== YOUR ASSIGNMENT ==
Retype the material that follows exactly, limited to the lines from the one with "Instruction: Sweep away" through the one with "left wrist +", and keep out all pictures.

== RECORDS SUPPLIED ==
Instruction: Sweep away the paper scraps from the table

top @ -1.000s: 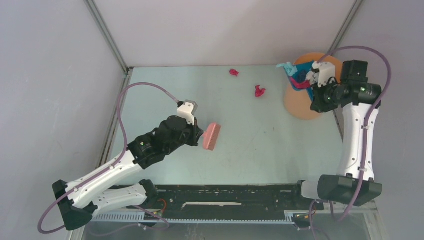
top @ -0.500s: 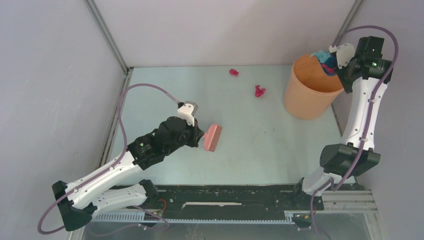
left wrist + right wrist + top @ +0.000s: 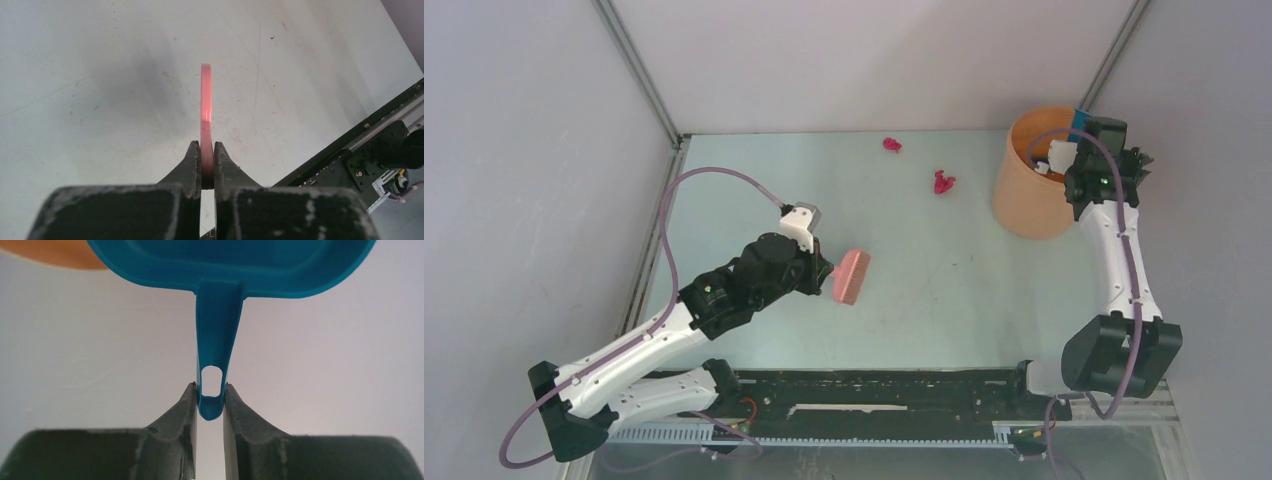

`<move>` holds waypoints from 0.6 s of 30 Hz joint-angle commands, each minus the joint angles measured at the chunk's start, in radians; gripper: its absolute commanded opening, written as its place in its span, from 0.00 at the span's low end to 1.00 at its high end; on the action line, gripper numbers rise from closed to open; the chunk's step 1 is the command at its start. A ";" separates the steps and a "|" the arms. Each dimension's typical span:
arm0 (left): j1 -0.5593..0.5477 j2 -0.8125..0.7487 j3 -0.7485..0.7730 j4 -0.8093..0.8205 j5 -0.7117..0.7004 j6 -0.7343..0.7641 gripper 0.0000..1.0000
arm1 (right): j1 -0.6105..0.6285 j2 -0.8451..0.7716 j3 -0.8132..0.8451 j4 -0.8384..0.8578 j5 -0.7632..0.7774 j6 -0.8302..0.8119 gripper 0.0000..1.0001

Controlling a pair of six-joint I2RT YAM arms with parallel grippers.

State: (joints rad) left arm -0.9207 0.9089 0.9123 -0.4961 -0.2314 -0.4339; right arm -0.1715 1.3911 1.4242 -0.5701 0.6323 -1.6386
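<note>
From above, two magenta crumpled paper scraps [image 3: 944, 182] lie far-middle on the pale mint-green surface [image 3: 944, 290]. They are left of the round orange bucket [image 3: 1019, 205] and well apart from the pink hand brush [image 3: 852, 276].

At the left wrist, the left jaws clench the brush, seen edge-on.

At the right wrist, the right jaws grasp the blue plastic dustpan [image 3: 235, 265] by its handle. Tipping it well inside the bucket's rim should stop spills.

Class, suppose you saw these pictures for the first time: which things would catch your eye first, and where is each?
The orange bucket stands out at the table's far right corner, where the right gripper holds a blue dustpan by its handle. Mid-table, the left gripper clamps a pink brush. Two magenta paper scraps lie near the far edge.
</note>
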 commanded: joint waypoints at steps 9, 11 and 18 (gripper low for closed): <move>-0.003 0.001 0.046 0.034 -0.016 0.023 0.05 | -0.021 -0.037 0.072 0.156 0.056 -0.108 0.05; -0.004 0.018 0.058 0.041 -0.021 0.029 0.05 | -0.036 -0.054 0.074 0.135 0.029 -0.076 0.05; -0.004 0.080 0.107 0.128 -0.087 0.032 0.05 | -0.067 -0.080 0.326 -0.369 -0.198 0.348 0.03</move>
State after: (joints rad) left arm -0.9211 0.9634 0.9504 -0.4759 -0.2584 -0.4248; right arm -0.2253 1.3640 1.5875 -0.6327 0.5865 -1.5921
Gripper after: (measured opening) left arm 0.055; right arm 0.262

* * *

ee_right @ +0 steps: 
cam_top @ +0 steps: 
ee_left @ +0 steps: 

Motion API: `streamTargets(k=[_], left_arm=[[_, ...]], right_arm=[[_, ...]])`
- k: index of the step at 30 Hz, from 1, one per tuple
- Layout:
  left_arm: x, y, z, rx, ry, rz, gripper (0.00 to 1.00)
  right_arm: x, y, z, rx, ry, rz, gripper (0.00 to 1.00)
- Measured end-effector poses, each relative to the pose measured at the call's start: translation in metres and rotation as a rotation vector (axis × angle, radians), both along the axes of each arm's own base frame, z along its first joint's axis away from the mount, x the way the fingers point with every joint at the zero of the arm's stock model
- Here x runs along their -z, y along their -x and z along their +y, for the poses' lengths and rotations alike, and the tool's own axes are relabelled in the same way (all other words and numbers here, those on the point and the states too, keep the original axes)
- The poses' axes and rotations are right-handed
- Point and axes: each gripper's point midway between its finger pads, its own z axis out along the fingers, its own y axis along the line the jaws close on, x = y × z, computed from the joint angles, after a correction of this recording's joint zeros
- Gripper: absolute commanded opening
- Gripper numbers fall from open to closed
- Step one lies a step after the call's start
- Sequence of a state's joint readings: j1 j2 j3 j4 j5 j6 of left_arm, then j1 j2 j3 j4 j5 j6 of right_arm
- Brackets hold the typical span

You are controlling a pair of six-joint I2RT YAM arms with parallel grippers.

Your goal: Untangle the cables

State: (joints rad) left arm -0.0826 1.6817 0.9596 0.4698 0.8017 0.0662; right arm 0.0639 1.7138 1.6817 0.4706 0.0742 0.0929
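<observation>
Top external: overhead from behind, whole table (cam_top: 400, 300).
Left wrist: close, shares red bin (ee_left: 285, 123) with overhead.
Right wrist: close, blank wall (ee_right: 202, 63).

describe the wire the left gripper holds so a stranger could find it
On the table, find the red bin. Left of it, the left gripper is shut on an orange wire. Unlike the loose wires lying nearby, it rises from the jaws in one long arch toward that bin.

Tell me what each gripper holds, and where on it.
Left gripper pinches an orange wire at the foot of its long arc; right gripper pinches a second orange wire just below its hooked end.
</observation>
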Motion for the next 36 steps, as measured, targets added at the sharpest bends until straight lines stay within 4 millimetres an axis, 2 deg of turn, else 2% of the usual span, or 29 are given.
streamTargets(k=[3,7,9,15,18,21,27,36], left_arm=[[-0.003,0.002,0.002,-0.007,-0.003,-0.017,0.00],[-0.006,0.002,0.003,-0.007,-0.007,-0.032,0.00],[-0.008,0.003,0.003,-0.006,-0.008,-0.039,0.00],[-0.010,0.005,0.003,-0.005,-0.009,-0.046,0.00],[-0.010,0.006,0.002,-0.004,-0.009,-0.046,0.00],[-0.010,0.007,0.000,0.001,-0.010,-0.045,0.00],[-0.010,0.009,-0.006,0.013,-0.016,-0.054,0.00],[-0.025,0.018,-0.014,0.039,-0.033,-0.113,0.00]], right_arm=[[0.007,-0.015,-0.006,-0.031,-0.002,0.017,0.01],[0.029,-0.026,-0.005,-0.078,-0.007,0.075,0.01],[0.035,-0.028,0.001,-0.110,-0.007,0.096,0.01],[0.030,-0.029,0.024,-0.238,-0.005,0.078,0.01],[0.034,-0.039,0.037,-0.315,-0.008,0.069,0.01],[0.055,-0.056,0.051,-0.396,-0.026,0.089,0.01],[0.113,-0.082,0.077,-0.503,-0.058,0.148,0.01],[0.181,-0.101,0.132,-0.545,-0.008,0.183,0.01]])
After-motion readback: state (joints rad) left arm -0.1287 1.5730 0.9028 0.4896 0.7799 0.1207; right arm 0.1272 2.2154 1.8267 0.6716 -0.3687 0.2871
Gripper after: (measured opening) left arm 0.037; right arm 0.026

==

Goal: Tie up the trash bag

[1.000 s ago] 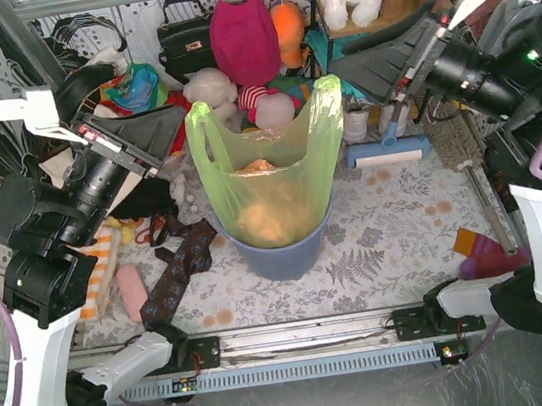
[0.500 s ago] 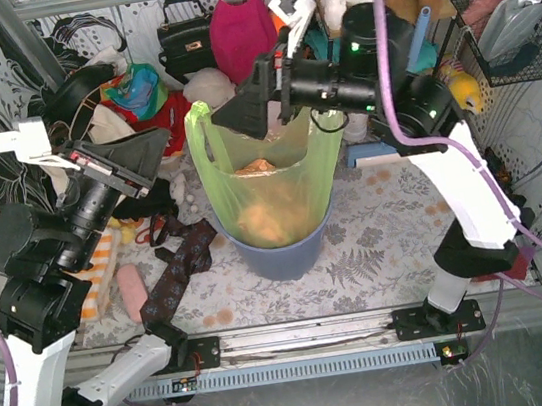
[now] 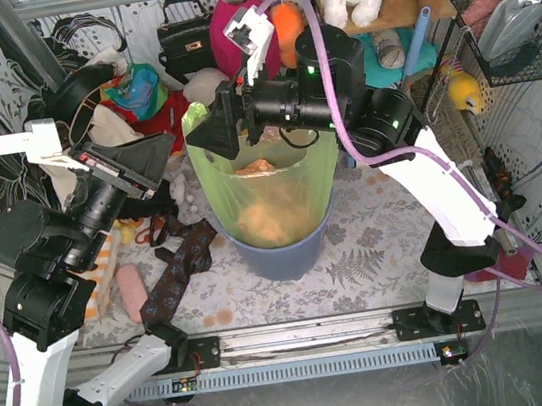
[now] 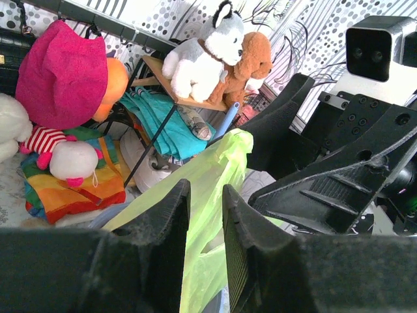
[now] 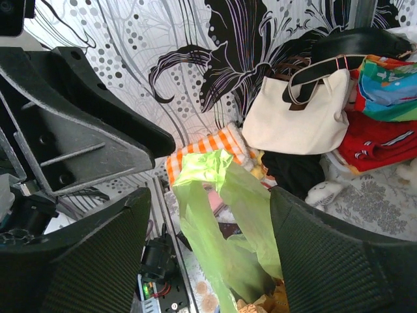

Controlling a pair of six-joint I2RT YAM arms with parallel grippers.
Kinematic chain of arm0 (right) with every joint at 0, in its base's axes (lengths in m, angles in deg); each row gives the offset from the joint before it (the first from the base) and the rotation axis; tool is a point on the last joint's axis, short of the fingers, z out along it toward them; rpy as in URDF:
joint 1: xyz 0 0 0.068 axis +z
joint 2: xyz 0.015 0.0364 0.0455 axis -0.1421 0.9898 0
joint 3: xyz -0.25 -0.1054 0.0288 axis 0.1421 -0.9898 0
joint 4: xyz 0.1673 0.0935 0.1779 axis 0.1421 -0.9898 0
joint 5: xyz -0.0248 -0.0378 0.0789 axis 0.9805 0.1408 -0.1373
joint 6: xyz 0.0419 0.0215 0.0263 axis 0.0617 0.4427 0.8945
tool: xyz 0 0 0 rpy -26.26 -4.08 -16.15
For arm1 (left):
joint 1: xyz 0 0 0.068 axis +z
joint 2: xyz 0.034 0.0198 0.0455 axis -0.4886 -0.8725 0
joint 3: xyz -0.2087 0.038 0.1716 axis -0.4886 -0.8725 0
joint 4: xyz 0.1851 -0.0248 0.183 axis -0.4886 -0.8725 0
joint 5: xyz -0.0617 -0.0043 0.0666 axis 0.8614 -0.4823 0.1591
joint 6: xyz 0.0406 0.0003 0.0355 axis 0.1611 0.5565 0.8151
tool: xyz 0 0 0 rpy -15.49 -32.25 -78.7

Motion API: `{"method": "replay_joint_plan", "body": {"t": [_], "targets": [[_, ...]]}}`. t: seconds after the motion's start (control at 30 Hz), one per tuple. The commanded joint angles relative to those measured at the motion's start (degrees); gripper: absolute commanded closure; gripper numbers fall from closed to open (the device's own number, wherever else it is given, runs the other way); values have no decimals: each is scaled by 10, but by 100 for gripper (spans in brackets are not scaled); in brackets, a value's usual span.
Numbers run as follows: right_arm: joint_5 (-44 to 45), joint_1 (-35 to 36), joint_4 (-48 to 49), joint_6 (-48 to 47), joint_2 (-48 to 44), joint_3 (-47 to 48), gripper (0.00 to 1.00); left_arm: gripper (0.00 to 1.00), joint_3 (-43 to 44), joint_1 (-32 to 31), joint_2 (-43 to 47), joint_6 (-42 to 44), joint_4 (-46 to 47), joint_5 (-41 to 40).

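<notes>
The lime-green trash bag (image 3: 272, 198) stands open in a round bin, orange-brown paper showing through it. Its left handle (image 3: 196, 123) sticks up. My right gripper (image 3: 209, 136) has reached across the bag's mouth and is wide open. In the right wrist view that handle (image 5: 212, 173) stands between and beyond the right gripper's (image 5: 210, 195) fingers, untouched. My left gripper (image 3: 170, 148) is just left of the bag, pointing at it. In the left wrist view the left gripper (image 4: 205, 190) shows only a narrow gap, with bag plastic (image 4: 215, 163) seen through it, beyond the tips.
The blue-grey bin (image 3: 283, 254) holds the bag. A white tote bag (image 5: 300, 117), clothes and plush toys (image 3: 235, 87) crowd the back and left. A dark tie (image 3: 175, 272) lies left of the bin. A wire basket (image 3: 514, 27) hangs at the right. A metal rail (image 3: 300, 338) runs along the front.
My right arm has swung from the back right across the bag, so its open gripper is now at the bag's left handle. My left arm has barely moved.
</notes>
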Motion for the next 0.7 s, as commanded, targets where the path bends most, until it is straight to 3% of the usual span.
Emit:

== REPLY TO THE EXERCISE ==
Instruction: Sweep away the paper scraps from the table

top @ -1.000s: 
top @ -0.500s: 
left wrist + right wrist + top @ +0.000s: 

Work on this exercise has been finished.